* **TASK ITEM**
The lines from the first line of the entries through the line containing "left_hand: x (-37" are to be repeated exactly, with both of those lines included.

■ ■ ■ ■ ■

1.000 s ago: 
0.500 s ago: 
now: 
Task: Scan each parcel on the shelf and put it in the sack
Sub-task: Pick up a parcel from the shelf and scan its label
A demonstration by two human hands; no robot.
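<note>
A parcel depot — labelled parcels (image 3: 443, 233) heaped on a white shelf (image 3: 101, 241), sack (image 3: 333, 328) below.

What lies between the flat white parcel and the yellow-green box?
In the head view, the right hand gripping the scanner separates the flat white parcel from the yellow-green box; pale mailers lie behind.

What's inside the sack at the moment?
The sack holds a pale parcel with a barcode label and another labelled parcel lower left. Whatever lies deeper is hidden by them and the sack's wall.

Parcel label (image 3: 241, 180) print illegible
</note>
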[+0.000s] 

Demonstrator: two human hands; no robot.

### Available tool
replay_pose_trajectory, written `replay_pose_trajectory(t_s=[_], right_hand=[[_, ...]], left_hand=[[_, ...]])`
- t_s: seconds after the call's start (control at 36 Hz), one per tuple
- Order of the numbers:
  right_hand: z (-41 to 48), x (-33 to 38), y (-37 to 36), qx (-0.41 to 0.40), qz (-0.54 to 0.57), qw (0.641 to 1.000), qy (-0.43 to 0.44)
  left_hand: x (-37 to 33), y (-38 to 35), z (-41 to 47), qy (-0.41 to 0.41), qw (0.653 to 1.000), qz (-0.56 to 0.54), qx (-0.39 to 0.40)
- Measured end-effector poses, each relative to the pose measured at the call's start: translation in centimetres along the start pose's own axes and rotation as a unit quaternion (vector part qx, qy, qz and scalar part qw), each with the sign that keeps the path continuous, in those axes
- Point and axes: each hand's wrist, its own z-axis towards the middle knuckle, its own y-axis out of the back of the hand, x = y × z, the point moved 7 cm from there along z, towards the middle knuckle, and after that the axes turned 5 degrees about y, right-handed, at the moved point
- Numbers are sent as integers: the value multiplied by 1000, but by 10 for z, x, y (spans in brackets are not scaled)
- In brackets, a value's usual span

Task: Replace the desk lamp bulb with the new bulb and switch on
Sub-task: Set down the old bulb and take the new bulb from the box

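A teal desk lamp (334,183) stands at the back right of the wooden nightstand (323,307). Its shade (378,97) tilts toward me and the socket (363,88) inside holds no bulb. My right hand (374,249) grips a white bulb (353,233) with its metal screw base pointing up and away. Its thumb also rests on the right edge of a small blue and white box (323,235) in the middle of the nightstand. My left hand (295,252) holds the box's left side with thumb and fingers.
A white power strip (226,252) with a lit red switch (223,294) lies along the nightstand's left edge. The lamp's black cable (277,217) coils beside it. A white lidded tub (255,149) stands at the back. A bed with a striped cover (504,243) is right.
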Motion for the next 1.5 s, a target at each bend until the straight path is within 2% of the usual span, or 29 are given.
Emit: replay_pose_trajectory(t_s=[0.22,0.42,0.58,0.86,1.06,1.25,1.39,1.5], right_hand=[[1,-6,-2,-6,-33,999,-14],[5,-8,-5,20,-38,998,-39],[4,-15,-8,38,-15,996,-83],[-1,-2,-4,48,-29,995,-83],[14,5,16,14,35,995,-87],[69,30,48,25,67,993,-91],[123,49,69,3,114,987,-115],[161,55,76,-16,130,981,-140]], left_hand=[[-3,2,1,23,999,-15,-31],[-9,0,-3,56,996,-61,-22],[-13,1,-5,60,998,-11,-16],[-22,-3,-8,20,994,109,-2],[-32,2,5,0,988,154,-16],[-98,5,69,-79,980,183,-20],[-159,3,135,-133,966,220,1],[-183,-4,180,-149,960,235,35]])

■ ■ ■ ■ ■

* **TASK SOLUTION**
1.000 s ago: 
0.500 s ago: 
now: 
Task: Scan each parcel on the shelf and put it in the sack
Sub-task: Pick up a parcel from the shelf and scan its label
A demonstration by two human hands; no robot.
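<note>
A parcel depot — labelled parcels (image 3: 443, 233) heaped on a white shelf (image 3: 101, 241), sack (image 3: 333, 328) below.

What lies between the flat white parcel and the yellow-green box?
In the head view, the right hand gripping the scanner separates the flat white parcel from the yellow-green box; pale mailers lie behind.

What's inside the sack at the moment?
The sack holds a pale parcel with a barcode label and another labelled parcel lower left. Whatever lies deeper is hidden by them and the sack's wall.

Parcel label (image 3: 241, 180) print illegible
</note>
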[+0.000s] 

Demonstrator: two human hands; no robot.

### Available tool
replay_pose_trajectory, written `replay_pose_trajectory(t_s=[_], right_hand=[[_, ...]], left_hand=[[_, ...]])`
- t_s: seconds after the call's start (control at 36 Hz), one per tuple
- Order of the numbers:
  right_hand: z (-41 to 48), x (-33 to 38), y (-37 to 36), qx (-0.41 to 0.40), qz (-0.54 to 0.57), qw (0.641 to 1.000), qy (-0.43 to 0.44)
  left_hand: x (-37 to 33), y (-38 to 35), z (-41 to 47), qy (-0.41 to 0.41), qw (0.653 to 1.000), qz (-0.56 to 0.54), qx (-0.39 to 0.40)

Nothing remains to be added to this answer.